Interestingly, recreational boating is a growing activity in many waterways of the United States. Unfortunately, fuel leakages – however small – from so many boats can lead to the formation of large oil slicks. The ideal would be for the recreational boats to use fuels that can evaporate as quickly as the fuels leak onto the surface of the water.

Figure 1 Waves generated on a pond by a pebble

A new fuel for recreational boats being developed at the local university was tested at an area pond by a team of engineers. The interest is to document the environmental impact of the fuel – how quickly does the slick spread? Table 1 shows the video camera record of the radius of the wave generated by a drop of the fuel that fell into the pond.
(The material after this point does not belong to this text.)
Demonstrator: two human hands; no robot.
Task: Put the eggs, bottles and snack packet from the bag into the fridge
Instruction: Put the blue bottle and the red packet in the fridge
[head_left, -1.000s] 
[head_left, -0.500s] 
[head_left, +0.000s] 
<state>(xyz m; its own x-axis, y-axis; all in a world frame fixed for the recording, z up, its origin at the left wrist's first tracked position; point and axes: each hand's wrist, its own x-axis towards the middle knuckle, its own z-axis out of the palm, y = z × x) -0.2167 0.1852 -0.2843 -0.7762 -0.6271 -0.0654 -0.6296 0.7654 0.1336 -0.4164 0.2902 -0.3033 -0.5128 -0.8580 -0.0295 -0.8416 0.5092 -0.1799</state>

To find the rate at which the contamination spreads requires numerical differentiation.

Table 1 Radius of wave generated as a function of time.

\(\text{Time}\ (s)\) \(0\) \(0.5\) \(1.0\) \(1.5\) \(2.0\) \(2.5\) \(3.0\) \(3.5\) \(4.0\) \(4.5\) \(5.0\)
\(\text{Radius}\ (m)\) \(0\) \(0.236\) \(0.667\) \(1.225\) \(1.886\) \(2.635\) \(3.464\) \(4.365\) \(5.333\) \(6.364\) \(7.454\)

  

Questions

(1)  Compute the rate at which the radius of the drop was changing at \(t = 2\)s and \(t = 5\)s.

(2)  Estimate the rate at which the area of the contaminant was spreading across the pond at \(t=2\)s and \(t = 5\)s.